Considering that GHB is formed after death, a cautious assessment is crucial when interpreting potential GHB-related fatalities. In fact, GHB has been found in post-mortem biological fluids, once in a while reaching concentrations that could be considered lethal, without a suspicion of prior consumption. However, GHB stability across post-mortem interval may depend, among other factors, on the storage conditions of the corpse. As such, storage conditions must be carefully controlled in order to avoid interferences in the results. [1–3]. In order to obtain complementary data, an alternative approach should include, whenever possible, analytical data obtained from alternative matrices, thus improving the toxicological interpretation of the forensic case [3–6]. In addition, the definition and use of reference values able to rank the analytical result has become mandatory, particularly due to the specific post-mortem behavior of the compound, both before and after sample collection. These reference values have been regularly evaluated and discussed; nowadays, cut-off values for whole blood post-mortem samples range between 10 and 30 mg/L, considering the sample conditions and the post-mortem interval (PMI) [2, 7, 8].

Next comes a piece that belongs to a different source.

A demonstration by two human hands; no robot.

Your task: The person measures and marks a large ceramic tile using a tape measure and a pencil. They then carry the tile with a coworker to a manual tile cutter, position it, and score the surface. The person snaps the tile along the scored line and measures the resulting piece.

The post-mortem stability of GHB may be evaluated at two diverse moments: between death and sampling, defined as the PMI, and in stored samples. Previous studies have suggested that there might be a correlation between GHB concentrations in whole blood and the corresponding post-mortem intervals, whereas no correlation between GHB levels and storage periods was observed, when stored at −20 °C [2, 9–13]. However, most of these studies were developed in in vitro conditions, with no evaluation of the compound stability between death and sampling. Nevertheless, GHB concentration may be a useful tool to calculate the PMI as long as sampling and storage guidelines are followed. Furthermore, a multi-sample approach may also be important for a more reliable case characterization and interpretation of results in terms of GHB influence on the cause of death [3]. To evaluate this possible usefulness, the post-mortem concentration of GHB of 32 GHB unsuspicious cases was evaluated in whole blood samples for PMI interval estimation purposes and in hair samples in order to access the putative influence of GHB in the cause of death with known post-mortem intervals. Complementarily, the cases were characterized regarding age, gender, etiology and the presence or absence of other substances in order to be interpreted in terms of PMI.
Materials and methods
Materials, standards and chemicals
Gamma-hydroxybutyric acid (GHB, 99.6 % purity) and deuterated internal standard (GHB-D6, 99.0 % purity) were purchased from Cerilliant Corporation (Round Rock, TX, USA) at concentrations of 1 mg/mL. All standards and dilutions were stored at −20 °C. BSTFA (N,O-bis(trimethylsilyl)-trifluoroacetamide) + 1 % TMCS (trimethylchlorosilane), was purchased from Sigma-Aldrich (Sintra, Portugal). Methanol and dichloromethane of gradient grade were purchased from E. Merck (Algés, Portugal).
Sample preparation
Whole blood
Whole blood samples were collected from the femoral vein and hair samples from the posterior vertex region of the head, according to the autopsy procedures of the Forensic Clinical and Pathology Department of the National Institute of Legal Medicine and Forensic Sciences, for further analysis using specific procedures. Ten microlitres of internal standard solution (1 mg/L of sample) were added to a 100-μL whole blood aliquot, and then mixed with 200 μL of methanol, as previously described by Castro et al. [14]. The mixture was then centrifuged at 5000 rpm for 30 minutes, and the methanolic phase was transferred to a clean glass vial to be dried under a nitrogen flow.
Hair
The hair samples were prepared according to the method previously described by Kintz et al. [15]. Hair samples of different lengths (3–8 cm) were pulverized using a Precellys24® lyser (Bertin Technologies, France) with specific tubes and metal beads. Afterwards, a double decontamination step with dichloromethane (5 min, 2 mL) was performed, followed by the incubation with 0.1-M NaOH (1 mL, 56 °C, 16 h). The sample was then neutralized with 0.01-M HCl (0.5 mL) and extraction was carried out with ethyl acetate (3 mL). The solvent was transferred to a clean glass vial and dried under a nitrogen flow.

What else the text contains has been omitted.